Lo que siguió a continuación fue una de las mejores experiencias que he tenido en toda mi vida en un concierto. Toda una sorpresa que la mikeoldfieldiana “Isolated System”, que me enamoró a primera escucha, formara parte del show. Y más que lo hiciera así. La pirámide invertida caía del techo con los últimos acordes de “New Born” para ingerir a Matt, Dom y Chris, y dar paso al tema que cierra el disco, mientras mostraba, en primicia para los profanos, el vídeo a lo 28 Días Después que se asocia al tema. Un paréntesis en esta ocasión perfecto para “Uprising” y “Knights Of Cydonia”. Si tengo que escoger una puesta en escena, y es complicado, me quedo con “Uprising” con Dom, cual Beatrix Kiddo, a baquetazos contra ejecutivos mientras Bellamy incitaba a las masas, es decir, nosotros, a dar un puñetazo encima de la mesa. Algo que precisamente llevamos haciendo desde hace tiempo aquí en este nuestro país. La épica de la perfecta “Knights Of Cydonia” no cerraba el show en esta ocasión: el encore vino compuesto por la perenne “Starlight” y el nuevo himno “Survival”. Un bis que se antoja algo flojo tras el arrollador espectáculo de los tres temas que finalizaron el directo antes de la falsa bajada del telón.

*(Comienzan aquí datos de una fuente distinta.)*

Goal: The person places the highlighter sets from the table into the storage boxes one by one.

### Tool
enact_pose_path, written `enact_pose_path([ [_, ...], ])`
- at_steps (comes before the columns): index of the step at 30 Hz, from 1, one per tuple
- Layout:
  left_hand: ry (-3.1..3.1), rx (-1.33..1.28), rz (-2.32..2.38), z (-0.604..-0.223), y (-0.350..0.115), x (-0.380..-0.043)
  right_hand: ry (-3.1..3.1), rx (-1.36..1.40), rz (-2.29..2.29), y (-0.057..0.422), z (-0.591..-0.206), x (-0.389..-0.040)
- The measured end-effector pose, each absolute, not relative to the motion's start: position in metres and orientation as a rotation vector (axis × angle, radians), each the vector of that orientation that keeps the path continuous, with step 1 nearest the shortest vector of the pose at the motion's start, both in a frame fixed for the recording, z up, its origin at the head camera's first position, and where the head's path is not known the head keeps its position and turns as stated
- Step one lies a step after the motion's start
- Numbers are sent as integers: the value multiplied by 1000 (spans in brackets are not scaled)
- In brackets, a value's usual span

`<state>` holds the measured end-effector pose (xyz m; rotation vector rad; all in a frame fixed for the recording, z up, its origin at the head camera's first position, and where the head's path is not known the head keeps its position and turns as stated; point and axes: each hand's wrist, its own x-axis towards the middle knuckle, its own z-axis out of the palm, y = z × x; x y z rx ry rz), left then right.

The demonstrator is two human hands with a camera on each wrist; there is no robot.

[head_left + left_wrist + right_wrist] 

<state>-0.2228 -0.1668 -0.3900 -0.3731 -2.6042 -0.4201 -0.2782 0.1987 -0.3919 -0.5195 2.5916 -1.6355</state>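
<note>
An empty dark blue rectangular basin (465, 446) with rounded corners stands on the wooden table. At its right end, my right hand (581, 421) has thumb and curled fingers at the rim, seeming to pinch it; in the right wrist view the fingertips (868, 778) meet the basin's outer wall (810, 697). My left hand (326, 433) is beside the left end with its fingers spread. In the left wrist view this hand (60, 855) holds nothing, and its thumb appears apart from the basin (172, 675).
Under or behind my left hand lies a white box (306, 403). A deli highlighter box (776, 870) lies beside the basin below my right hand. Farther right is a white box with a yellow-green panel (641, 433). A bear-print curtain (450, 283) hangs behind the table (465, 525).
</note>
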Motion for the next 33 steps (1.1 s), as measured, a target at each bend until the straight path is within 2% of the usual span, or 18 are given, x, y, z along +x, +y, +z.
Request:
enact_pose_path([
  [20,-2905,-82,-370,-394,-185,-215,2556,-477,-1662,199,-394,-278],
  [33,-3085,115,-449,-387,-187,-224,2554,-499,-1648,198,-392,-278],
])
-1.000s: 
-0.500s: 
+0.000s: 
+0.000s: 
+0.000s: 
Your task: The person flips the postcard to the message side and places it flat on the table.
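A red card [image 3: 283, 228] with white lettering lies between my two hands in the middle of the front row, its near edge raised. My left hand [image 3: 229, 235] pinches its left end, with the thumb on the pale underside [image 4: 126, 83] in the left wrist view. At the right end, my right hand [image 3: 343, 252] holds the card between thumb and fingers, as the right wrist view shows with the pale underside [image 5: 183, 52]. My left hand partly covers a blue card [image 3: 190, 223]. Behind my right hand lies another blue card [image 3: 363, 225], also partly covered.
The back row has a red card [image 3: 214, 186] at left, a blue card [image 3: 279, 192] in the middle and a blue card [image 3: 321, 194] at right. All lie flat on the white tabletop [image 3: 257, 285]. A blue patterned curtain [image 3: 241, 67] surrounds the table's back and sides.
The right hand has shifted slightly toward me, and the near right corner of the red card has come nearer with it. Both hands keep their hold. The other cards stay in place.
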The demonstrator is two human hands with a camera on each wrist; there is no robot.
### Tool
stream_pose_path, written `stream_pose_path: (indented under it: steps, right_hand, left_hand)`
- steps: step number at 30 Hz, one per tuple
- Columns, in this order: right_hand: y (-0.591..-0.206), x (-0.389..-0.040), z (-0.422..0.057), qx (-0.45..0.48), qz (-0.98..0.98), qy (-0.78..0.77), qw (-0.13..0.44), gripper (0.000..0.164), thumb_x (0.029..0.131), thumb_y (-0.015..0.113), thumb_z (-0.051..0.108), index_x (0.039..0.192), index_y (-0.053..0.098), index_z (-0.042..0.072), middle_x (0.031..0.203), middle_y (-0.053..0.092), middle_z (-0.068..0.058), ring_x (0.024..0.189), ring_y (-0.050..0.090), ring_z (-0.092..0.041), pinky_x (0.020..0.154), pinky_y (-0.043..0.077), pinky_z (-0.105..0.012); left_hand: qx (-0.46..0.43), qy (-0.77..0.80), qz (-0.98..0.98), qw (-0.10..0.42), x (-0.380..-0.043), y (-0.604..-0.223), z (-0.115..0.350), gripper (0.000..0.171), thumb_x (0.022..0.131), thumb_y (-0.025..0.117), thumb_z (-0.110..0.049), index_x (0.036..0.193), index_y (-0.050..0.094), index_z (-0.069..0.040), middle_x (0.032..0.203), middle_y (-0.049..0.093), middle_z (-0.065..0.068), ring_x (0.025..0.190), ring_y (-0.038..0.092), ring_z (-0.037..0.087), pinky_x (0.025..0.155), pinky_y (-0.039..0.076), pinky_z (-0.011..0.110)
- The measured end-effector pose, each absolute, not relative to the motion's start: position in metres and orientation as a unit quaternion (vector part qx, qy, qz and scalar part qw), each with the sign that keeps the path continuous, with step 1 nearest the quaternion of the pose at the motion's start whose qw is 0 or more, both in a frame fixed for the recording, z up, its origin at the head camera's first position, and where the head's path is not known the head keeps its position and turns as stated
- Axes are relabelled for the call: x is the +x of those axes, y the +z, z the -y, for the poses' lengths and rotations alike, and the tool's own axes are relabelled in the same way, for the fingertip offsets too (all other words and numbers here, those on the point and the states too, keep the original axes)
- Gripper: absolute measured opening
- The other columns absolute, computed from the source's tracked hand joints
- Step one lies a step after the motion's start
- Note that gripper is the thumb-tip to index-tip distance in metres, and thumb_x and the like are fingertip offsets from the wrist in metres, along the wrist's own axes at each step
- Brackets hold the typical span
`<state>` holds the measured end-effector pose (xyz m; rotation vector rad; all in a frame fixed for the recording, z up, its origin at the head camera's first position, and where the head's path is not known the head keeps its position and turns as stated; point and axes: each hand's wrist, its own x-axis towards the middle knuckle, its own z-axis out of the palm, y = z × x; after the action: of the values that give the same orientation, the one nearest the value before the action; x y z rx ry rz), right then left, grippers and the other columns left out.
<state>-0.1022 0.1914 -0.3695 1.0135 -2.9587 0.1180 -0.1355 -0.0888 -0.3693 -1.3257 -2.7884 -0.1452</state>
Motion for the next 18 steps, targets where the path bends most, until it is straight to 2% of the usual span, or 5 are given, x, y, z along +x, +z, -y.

Cuando uno sale de un concierto de Muse se siente tan abrumado que da la sensación que ha viajado a una nueva dimensión. El rock como forma de vida y la experiencia visual como afrodisíaco. Los ojos brillan, la euforia invade el cuerpo. No hay Gran Hermano que valga. No hay Papa enviado por el Santísimo. Simplemente una religión en la que el individuo es por primera vez miembro activo y no pasivo: Muse. Volveremos encantados a misa el año que viene.